→ **What the task asks**
Answer with the exact lines of the following material from the one containing "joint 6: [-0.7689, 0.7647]" through the one containing "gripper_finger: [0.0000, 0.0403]", both end lines included.
══════
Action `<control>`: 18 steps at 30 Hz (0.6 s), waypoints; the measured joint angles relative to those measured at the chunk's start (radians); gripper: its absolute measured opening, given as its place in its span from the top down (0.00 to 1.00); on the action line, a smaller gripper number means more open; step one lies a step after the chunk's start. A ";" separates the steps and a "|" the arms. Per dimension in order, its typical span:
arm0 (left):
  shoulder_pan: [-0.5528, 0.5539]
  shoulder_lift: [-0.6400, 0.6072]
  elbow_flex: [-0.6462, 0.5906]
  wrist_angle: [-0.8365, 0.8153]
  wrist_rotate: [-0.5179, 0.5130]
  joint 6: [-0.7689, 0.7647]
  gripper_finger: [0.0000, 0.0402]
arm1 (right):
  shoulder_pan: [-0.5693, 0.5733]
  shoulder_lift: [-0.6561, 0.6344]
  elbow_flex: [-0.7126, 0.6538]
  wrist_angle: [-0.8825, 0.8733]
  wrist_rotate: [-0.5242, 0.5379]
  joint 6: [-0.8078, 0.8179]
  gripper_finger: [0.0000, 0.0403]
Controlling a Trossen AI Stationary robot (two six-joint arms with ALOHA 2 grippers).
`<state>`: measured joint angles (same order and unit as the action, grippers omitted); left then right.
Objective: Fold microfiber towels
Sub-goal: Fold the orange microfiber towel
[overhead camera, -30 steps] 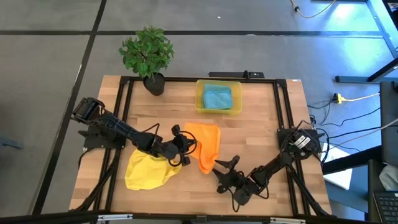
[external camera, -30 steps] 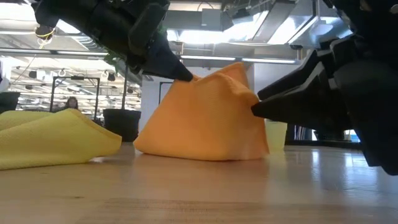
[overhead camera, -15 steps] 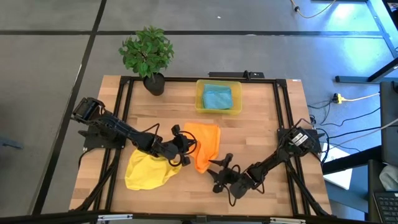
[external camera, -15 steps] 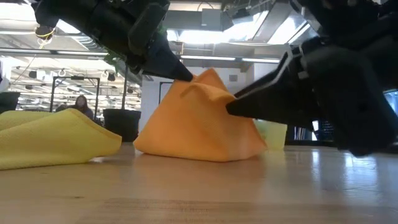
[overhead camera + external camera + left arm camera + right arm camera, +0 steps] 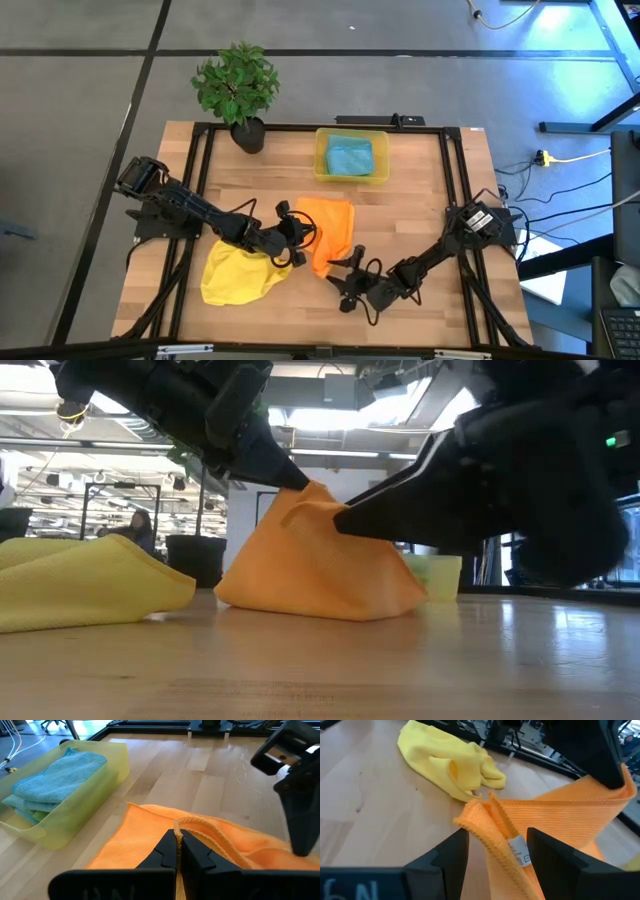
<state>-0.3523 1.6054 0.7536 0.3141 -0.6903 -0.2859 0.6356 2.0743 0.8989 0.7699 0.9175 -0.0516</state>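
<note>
Teal-blue towel (image 5: pixel 349 157) laid folded in yellow bin (image 5: pixel 322 165). Orange towel (image 5: pixel 330 229) lifted mid-table, edge pinched by left gripper (image 5: pixel 297 243); corner framed by spread fingers of right gripper (image 5: pixel 497 851), not yet gripped. Yellow towel (image 5: pixel 240 274) left crumpled, unfolded.

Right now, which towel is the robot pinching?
The orange towel. The left gripper is shut on its edge, lifting it. The yellow towel lies loose; the blue towel sits in the bin.

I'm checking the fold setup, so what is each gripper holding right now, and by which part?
The left gripper pinches the orange towel at a raised hemmed edge. The right gripper is open around the towel's tagged corner, holding nothing.
</note>
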 joint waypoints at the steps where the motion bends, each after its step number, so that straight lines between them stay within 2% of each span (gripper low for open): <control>1: 0.000 0.000 0.000 0.000 0.000 0.000 1.00 | -0.006 0.000 0.000 -0.002 -0.004 0.000 0.50; 11: 0.000 0.000 0.000 0.000 0.000 0.000 1.00 | -0.024 0.000 0.000 -0.004 -0.004 -0.085 0.50; 18: 0.000 0.000 0.000 -0.001 0.000 0.000 1.00 | -0.029 0.000 0.001 -0.004 -0.027 -0.088 0.50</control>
<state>-0.3523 1.6054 0.7536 0.3134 -0.6902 -0.2855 0.6062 2.0743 0.8997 0.7658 0.8908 -0.1397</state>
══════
→ **Your response**
  joint 6: [-0.7689, 0.7647]
  gripper_finger: [0.0000, 0.0402]
arm1 (right):
  shoulder_pan: [-0.5693, 0.5733]
  shoulder_lift: [-0.6561, 0.6344]
  elbow_flex: [-0.7126, 0.6538]
  wrist_angle: [-0.8825, 0.8733]
  wrist_rotate: [-0.5242, 0.5379]
  joint 6: [-0.8078, 0.8179]
  gripper_finger: [0.0000, 0.0403]

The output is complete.